Approaching your Medicare fraud, abuse, and waste prevention comprehensively as opposed to doing it in pieces is the best way to tackle this growing issue. There are three pieces to this puzzle that must be tackled in order to increase recoveries: Clinical audits, appropriate technology, and investigative abilities.
The Most Common Kinds of Exploitation
Fraud, waste and abuse are the three categories of improper payments within government healthcare assistance programs such as Medicare and Medicaid. While comprehensive payment integrity programs are meant to address these misuses, they still miss some areas of fraudulence or wasteful activity, resulting in major losses. Some of the commonly overlooked abuses include the overprescription of opioids, failure to report offending providers to the state and allowing it to continue, and the failure to recover millions in overpayments.
In order to more effectively fight waste, fraud and abuse, you must ensure your solution contains the following key components:
In order to be compliant with preventative regulations, organizations must align large amounts of data. Technology assists with this by taking this data and identifying any outliers and patterns far more efficiently than any human can. With improper payments on the rise, there have been significant reform measures implemented to help stop it; applying notable pressure to eliminate fraud as quickly as possible.
Technological solutions can easily shift the tides, especially when utilized alongside larger, more integrative payment systems.
2. Clinical Audits
The second facet of prevention is the ability to carry out clinical audits. This allows for the review of claims that are flagged as potential waste, fraud, or abuse. Clinical audits will help determine if a diagnoses, medication, the amount of time spent with the patient, and additional details should be further investigated or not. Additionally, clinical audits connect real-time data between payers and providers.

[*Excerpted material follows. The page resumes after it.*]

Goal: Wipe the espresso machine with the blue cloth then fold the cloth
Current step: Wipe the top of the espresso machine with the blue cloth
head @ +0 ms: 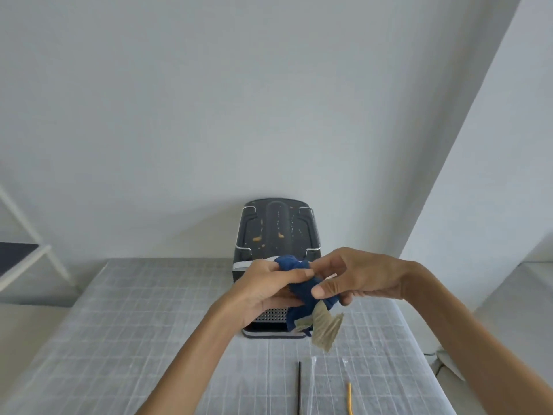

3. Investigative Capabilities
It’s important to arm yourself against non-compliance via the ability to investigate efficiently. In the event that fraud is suspected, investigative capabilities allow for the immediate reporting of fraud to appropriate authorities, while also providing evidence that can support and protect health payers. Should a claim move forward to court, the documentation and evidence from the investigation is invaluable.
Due to the vast amount of data collected in the healthcare industry, it provides a terrific opportunity to recognize trends in abuse, waste and fraud and to further prevent it in the future.